> **Problem statement**
Start to finish, return the listing below exactly, pictures excluded.

[Opening Input data section]

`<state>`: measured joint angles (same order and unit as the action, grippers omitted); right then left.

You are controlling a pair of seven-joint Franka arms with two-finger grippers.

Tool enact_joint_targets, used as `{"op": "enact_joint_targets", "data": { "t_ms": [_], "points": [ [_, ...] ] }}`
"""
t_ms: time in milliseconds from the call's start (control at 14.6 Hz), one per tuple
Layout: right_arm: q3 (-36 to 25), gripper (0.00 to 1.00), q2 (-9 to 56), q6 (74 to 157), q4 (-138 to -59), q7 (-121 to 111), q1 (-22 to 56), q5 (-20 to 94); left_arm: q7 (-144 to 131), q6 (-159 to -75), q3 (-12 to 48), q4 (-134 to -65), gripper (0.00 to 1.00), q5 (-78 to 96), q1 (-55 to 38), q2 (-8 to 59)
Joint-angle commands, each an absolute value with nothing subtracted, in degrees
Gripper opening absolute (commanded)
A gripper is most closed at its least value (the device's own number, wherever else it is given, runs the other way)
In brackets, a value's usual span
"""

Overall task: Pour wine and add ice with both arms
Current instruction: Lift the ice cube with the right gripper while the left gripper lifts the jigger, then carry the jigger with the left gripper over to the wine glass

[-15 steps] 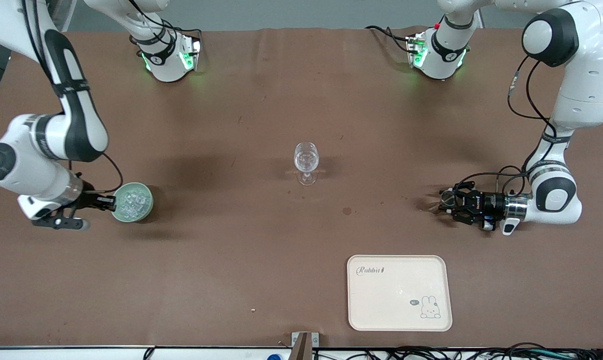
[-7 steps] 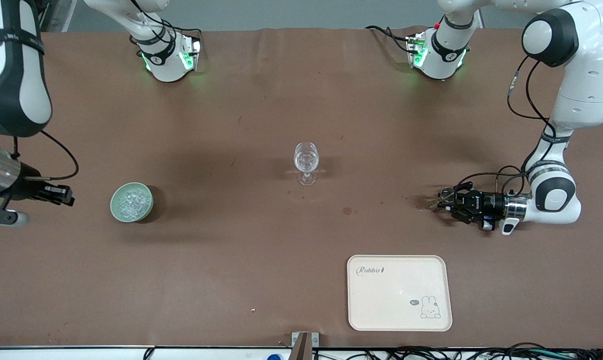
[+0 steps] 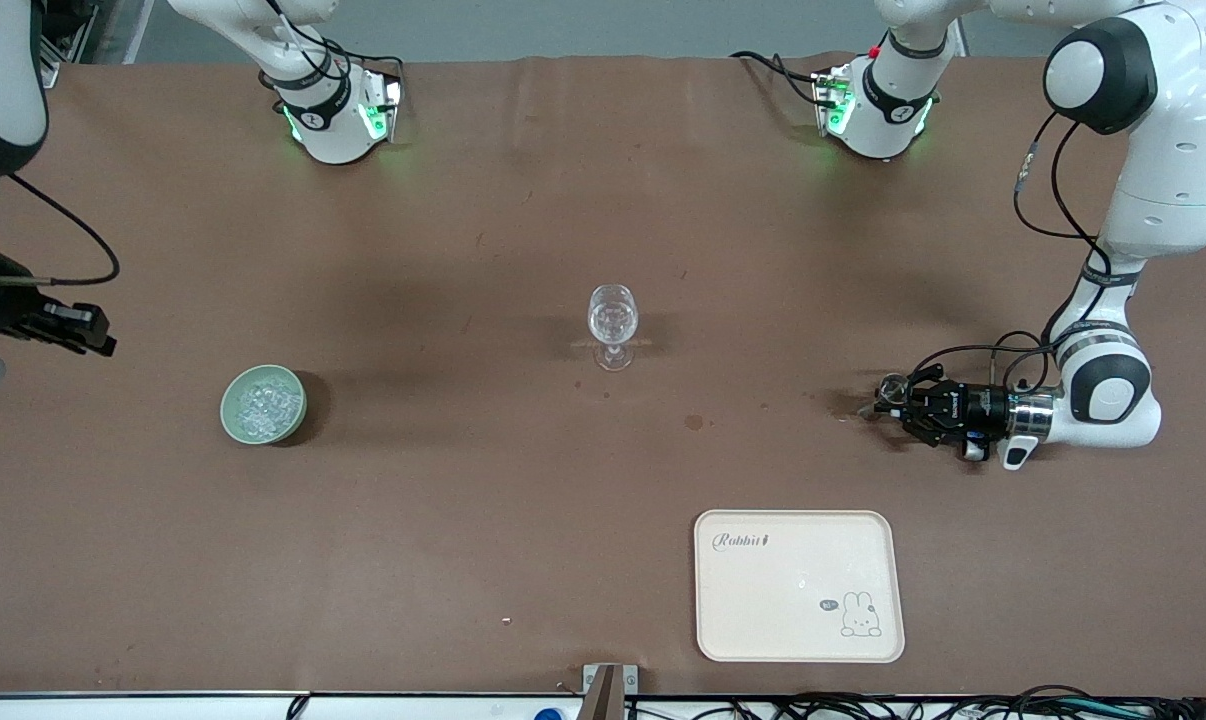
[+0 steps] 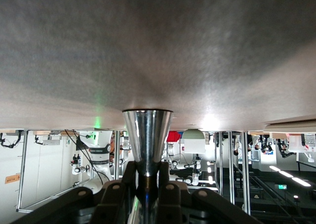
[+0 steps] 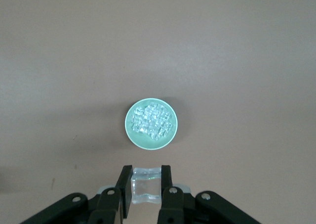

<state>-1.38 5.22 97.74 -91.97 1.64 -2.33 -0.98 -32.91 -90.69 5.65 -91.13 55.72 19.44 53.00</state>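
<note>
Between tool fingers [image 5: 127, 190], glassy ice [image 5: 147, 186]

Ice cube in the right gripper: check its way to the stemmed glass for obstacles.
Nothing visible does. The right gripper holds the ice cube near the pale green bowl; only bare table lies between bowl and stemmed glass. The left gripper, shut on a metal cup, is toward the left arm's end.

Right end effector [image 5: 146, 185] lifted ice cube [image 5: 146, 185] from bowl [image 3: 263, 403]

We see right tool [image 3: 88, 335] cut off at front view's edge; left tool's [image 4: 147, 182] shiny metal object [image 4: 147, 140] runs below frame, unidentifiable.
</note>
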Motion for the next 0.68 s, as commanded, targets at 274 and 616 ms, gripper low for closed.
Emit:
{"op": "enact_joint_targets", "data": {
  "t_ms": [274,616],
  "points": [
    [-1.1,0.07,1.9,95.2,-93.6,1.5,-2.5,-0.7,-33.4,-88.4,6.8,-90.8,0.02,58.2,19.0,52.7],
    [-1.1,0.07,1.3,95.3,-93.6,1.5,-1.8,-0.8,-36.5,-88.7,9.8,-91.1,0.02,58.1,18.6,50.4]
  ]
}}
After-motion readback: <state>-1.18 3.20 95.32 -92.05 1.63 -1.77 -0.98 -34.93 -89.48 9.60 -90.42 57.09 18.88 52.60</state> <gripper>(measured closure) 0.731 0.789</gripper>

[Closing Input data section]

> **Exercise response**
`<state>`: measured joint angles (same order and unit as the action, grippers omitted); right then left.

You are controlling a pair of seven-joint Franka arms with two-finger grippers.

Tool enact_joint_targets, used as `{"op": "enact_joint_targets", "data": { "t_ms": [_], "points": [ [_, ...] ] }}`
"""
t_ms: time in milliseconds from the call's start (control at 14.6 Hz), one per tuple
Layout: right_arm: q3 (-36 to 25), gripper (0.00 to 1.00), q2 (-9 to 56), q6 (74 to 157), q4 (-138 to -59), q7 (-121 to 111), q1 (-22 to 56), q5 (-20 to 94); left_arm: q7 (-144 to 131), q6 (-159 to -75), q3 (-12 to 48), q4 (-134 to -65), gripper (0.00 to 1.00), q5 (-78 to 96), q1 (-55 to 38), q2 (-8 to 59)
Joint-angle commands, each an absolute value with nothing subtracted, in degrees
Gripper opening absolute (commanded)
A gripper is most closed at its least value (the device's own number, wherever else it is given, runs the other way)
In brackets, a value's usual span
"""

Overall task: Pour wine and add ice with both arms
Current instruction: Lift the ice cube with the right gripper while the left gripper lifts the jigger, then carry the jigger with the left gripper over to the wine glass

[-15 steps] 
[-7 steps] 
[+0 steps] 
[+0 steps] 
[+0 steps] 

<state>-1.38 5.22 97.74 -91.97 1.64 -2.33 -0.98 -32.91 -90.69 5.65 -91.13 55.72 19.44 53.00</state>
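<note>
Between tool fingers [image 5: 127, 190], glassy ice [image 5: 147, 186]

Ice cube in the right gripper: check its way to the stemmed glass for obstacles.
Nothing visible does. The right gripper holds the ice cube near the pale green bowl; only bare table lies between bowl and stemmed glass. The left gripper, shut on a metal cup, is toward the left arm's end.

Right end effector [image 5: 146, 185] lifted ice cube [image 5: 146, 185] from bowl [image 3: 263, 403]

We see right tool [image 3: 88, 335] cut off at front view's edge; left tool's [image 4: 147, 182] shiny metal object [image 4: 147, 140] runs below frame, unidentifiable.
</note>
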Motion for the next 0.68 s, as commanded, targets at 274 and 616 ms, gripper low for closed.
Emit:
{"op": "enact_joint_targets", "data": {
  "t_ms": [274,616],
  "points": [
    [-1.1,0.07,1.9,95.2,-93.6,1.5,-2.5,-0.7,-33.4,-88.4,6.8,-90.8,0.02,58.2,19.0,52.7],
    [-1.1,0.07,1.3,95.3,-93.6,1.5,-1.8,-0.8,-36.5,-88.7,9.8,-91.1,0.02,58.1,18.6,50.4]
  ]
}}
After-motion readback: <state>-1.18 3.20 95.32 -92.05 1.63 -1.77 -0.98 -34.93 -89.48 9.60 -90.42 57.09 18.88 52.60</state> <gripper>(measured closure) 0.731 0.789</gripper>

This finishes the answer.